*** Begin section ***

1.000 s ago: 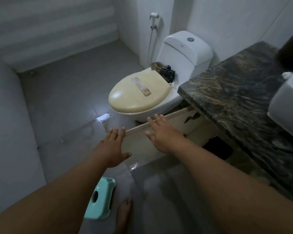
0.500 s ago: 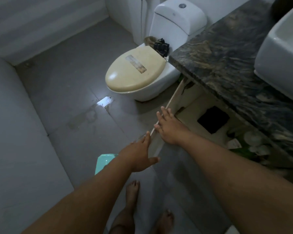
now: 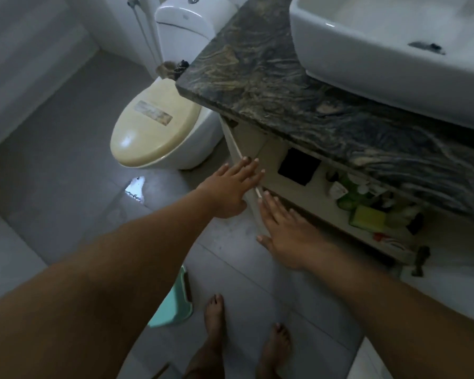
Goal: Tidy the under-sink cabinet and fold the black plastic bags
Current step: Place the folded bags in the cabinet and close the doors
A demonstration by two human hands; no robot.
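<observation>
Left hand (image 3: 229,188) and right hand (image 3: 285,232) flat-fingered, holding nothing, either side of cabinet door (image 3: 246,170) edge, blurred shelf clutter (image 3: 367,206) beyond right hand

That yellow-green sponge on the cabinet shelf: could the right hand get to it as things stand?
Probably yes. The cabinet door stands swung open, the right hand is empty with straight fingers just outside the shelf, and nothing lies between it and the sponge.

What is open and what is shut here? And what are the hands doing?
cabinet door: swung open.
cabinet: open, things on its shelf.
toilet lid: down, closed.
left hand: fingers straight, against the door, holding nothing.
right hand: fingers straight, beside the door's edge, holding nothing.
</observation>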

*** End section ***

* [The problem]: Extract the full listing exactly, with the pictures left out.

* [Solution to this exercise]:
1.000 s ago: 
0.500 s ago: 
now: 
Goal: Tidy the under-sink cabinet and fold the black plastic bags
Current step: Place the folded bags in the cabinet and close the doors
A demonstration by two human hands; no robot.
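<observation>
Left hand (image 3: 229,188) and right hand (image 3: 285,232) flat-fingered, holding nothing, either side of cabinet door (image 3: 246,170) edge, blurred shelf clutter (image 3: 367,206) beyond right hand

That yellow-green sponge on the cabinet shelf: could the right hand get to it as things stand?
Probably yes. The cabinet door stands swung open, the right hand is empty with straight fingers just outside the shelf, and nothing lies between it and the sponge.

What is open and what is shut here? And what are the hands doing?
cabinet door: swung open.
cabinet: open, things on its shelf.
toilet lid: down, closed.
left hand: fingers straight, against the door, holding nothing.
right hand: fingers straight, beside the door's edge, holding nothing.
</observation>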

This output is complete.